In the evening I returned to London with Stephen and his family, after appropriate adieus to Richard and Eileen. I couldn’t escape without the inevitable stern lecture from Big Brother, on how not to take on too much, to slow down, to simplify my life, etc., etc. He has been pater familias since he was 21, when our father died, and finds it very difficult to surrender the reins. I’ve always been a problem for him, not doing what I was told or behaving the way he wanted. He has been around all my life, being three years older than me, to comfort, help and bully me. We both know that won’t happen much longer. The doctors have suggested two or three more months.
Now I am on my way back to the States. I was asked on several occasions “When will we see you again?” My answer: “Not soon, I hope.” They knew what I meant.
The cab driver heard me and thought it was a funny thing to say, till I explained it to him.
Aida started me off. I was fine until now. But that piece is so sublime. So triumphant. And that is how I feel. Our lives have been beset with all the usual ups and downs; for him very high ups and remarkably low downs, but through it all there has been a triumphant thread which he never let go. His kids are fine, the grandchildren are fine, and each of us has had a darned good inning. I’m lucky. I still have my health. He hasn’t, and I don’t want him to suffer. But then, suddenly, when he was on the couch, I saw the old, gentle, happy Richard, as if the pain had lifted for a moment.
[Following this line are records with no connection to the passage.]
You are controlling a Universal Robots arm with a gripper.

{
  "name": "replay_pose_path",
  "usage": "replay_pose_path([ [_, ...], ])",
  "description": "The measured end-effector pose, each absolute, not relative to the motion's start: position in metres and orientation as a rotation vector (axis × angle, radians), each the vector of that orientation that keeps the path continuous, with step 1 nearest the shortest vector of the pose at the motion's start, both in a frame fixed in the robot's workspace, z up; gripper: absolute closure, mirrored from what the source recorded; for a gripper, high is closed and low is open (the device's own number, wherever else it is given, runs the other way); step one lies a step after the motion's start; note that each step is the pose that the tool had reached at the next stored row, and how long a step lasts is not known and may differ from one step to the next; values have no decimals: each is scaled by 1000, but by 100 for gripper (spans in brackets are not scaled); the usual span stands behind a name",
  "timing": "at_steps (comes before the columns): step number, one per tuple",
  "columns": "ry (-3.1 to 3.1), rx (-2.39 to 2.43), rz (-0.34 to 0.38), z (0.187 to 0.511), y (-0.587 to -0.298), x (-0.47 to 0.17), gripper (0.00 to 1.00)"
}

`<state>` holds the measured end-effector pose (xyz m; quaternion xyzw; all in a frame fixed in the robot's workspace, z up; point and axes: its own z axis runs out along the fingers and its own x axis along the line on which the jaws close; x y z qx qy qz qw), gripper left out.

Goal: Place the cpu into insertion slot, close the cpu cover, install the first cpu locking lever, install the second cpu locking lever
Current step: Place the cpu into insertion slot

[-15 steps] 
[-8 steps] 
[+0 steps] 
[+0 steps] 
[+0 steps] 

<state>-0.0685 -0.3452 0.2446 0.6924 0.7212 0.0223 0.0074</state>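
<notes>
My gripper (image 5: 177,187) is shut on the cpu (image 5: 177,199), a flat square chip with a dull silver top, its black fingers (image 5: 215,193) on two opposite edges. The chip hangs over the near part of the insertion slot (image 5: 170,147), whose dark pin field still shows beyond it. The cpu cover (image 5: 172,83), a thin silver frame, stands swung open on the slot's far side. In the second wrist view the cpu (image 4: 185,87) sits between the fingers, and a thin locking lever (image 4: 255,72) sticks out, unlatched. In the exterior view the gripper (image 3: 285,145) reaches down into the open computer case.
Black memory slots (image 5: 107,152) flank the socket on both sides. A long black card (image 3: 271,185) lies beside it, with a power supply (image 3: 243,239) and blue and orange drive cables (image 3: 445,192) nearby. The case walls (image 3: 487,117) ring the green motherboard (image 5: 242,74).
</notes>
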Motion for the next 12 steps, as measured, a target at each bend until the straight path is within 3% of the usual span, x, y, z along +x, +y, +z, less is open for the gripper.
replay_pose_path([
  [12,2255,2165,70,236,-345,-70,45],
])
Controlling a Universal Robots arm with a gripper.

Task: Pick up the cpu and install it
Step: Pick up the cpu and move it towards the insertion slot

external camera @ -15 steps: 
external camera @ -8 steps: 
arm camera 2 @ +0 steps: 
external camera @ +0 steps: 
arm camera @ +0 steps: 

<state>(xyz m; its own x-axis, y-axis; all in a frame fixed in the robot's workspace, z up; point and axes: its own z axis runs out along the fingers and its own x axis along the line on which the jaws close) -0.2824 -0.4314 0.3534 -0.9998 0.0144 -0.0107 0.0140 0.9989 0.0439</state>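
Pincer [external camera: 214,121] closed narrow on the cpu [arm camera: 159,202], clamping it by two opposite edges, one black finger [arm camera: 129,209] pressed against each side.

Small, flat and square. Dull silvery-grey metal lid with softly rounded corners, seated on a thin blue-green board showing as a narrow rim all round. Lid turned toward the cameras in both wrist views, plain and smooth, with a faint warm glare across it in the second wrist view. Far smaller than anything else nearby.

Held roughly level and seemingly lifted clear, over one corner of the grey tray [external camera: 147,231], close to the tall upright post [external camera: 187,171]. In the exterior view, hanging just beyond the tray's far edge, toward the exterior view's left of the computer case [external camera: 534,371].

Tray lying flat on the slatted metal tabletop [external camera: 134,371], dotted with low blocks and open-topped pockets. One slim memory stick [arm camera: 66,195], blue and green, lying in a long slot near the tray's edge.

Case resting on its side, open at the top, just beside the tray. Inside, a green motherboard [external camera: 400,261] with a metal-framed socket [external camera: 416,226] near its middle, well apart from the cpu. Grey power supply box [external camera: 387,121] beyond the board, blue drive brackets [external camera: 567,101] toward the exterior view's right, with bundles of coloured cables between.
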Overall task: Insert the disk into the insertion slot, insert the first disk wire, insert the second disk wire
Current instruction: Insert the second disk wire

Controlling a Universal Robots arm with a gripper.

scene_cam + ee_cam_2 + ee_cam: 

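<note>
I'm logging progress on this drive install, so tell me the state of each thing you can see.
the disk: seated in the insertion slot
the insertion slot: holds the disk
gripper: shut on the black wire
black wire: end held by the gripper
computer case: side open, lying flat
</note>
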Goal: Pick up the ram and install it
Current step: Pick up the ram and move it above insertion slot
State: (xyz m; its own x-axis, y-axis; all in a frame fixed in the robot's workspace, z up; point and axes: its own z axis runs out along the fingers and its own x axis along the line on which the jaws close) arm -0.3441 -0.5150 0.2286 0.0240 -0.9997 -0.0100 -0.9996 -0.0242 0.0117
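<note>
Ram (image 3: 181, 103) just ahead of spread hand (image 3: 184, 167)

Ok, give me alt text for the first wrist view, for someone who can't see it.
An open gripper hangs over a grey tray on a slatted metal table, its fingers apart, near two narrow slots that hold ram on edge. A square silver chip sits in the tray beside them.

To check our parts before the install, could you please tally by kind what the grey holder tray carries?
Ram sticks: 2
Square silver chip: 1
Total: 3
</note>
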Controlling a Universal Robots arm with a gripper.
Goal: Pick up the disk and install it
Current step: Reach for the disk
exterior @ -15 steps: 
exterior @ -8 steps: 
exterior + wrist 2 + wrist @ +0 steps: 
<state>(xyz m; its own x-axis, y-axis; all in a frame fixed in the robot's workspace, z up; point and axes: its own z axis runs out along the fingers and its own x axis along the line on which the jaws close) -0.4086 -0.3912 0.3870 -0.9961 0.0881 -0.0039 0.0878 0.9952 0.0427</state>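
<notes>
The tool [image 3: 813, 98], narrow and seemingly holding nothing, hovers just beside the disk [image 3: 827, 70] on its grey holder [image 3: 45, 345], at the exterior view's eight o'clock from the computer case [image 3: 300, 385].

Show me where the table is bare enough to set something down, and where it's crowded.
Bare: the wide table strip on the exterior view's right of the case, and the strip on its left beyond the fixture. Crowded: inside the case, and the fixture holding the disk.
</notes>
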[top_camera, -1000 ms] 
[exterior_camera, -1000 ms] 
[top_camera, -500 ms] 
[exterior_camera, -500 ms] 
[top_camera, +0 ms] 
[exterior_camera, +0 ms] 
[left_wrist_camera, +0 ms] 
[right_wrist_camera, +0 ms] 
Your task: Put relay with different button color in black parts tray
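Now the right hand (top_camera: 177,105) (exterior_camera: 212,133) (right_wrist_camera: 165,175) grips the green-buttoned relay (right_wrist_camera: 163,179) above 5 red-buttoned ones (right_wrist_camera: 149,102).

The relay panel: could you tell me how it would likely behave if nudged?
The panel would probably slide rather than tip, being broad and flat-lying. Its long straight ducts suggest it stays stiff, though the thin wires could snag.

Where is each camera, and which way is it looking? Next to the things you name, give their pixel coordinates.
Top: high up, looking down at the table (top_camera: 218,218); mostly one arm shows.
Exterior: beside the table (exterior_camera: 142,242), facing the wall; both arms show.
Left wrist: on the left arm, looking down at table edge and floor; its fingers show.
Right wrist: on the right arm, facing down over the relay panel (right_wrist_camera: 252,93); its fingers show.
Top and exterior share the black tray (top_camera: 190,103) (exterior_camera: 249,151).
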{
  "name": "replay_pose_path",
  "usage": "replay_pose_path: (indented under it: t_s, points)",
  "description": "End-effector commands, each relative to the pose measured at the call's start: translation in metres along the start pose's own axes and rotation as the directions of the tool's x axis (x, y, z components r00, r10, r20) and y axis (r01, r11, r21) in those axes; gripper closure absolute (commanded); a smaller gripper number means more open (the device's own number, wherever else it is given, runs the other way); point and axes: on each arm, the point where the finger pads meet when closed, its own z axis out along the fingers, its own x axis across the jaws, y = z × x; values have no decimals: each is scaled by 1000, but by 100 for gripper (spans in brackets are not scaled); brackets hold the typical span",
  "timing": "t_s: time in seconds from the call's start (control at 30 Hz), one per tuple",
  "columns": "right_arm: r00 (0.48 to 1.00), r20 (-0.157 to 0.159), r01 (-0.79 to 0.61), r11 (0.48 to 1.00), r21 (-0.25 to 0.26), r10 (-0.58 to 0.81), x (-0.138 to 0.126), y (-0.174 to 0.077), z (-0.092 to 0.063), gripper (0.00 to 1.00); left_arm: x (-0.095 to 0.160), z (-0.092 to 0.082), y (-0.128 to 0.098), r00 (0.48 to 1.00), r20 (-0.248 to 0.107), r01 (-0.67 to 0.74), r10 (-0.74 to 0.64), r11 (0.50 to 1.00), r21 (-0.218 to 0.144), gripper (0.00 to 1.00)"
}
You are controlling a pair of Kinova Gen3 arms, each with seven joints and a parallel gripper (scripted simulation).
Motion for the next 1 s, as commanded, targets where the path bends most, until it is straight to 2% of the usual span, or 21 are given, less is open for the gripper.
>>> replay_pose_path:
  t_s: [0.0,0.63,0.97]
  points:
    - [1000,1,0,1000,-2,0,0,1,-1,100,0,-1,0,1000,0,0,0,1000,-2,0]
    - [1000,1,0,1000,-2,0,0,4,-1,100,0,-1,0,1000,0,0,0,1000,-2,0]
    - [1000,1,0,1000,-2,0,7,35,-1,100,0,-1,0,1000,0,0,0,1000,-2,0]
It was like the sun breaking through the clouds – the laughing eyes of a naughty little boy caught in mid-wickedness, conspiratorial and pleading not to tell.
If that Richard stays around, then indeed I would like to be able to go back next year for his 73rd birthday. Not otherwise. He has lost lots of weight, and can’t do much, but he is still able to get up and down stairs, slowly, to dress himself and take care of himself most of the time. While he can do that, fine. And while Eileen can manage, great. I have come to terms with the intellectual aspect, now I have to handle the emotional. Luckily, I have three seats at the back of the plane to myself. Hopefully, by the time we land I will be back in control and able to cope. But it has been wonderful to be able to go to him and get my hug.
Postscript. Years later I was talking with Eileen and told her about the triumphal march from Aida. She looked at me a little crookedly. Then she said, “You know, we went to Aida when we were on our honeymoon in Rome. The triumphal march was our secret tune.”